Output the listing word for word, minus images.

→ STORED DATA:
'''

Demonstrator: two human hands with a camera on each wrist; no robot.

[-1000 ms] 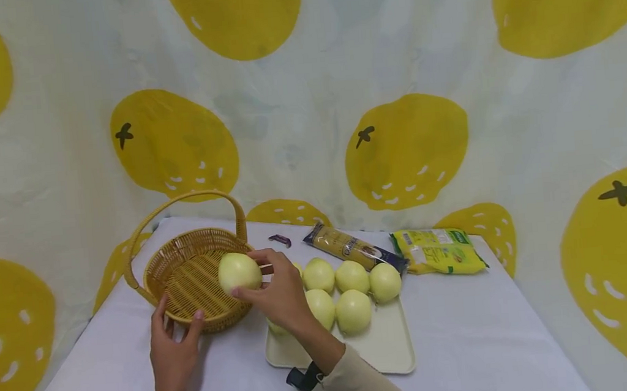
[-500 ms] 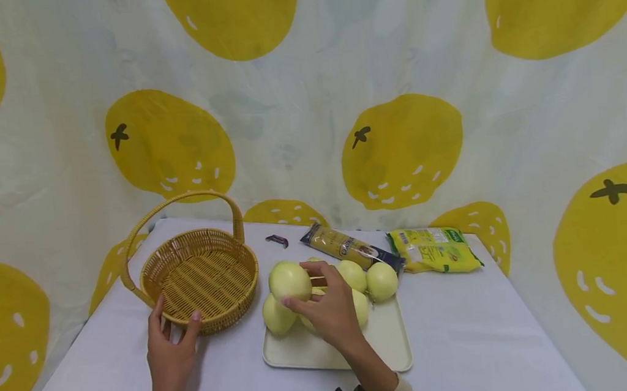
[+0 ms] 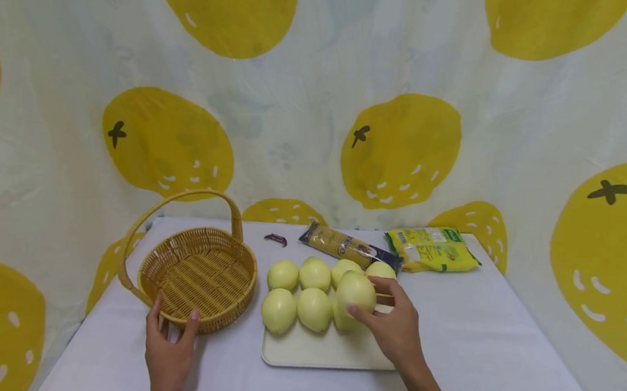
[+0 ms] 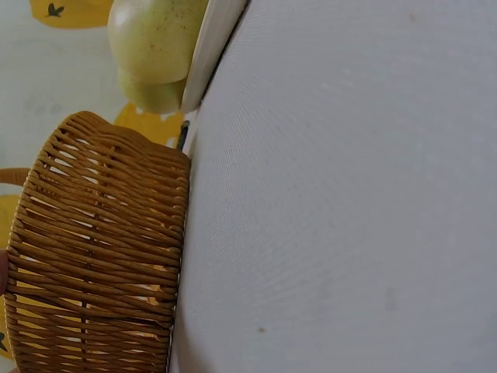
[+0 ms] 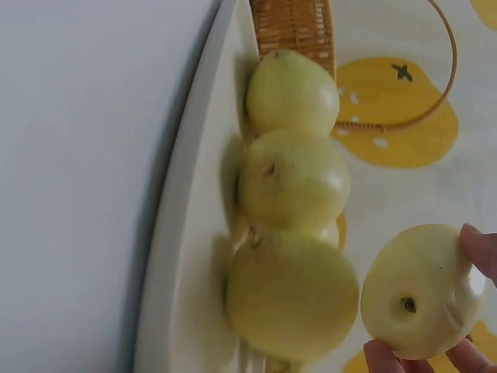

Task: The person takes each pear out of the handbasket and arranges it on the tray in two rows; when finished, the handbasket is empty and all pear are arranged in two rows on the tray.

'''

→ OUTPUT BELOW:
Demonstrator: two human hands with a camera on each wrist; no robot.

[-1000 ms] 
[-500 ms] 
[+0 ms] 
[+0 ms] 
[+0 ms] 

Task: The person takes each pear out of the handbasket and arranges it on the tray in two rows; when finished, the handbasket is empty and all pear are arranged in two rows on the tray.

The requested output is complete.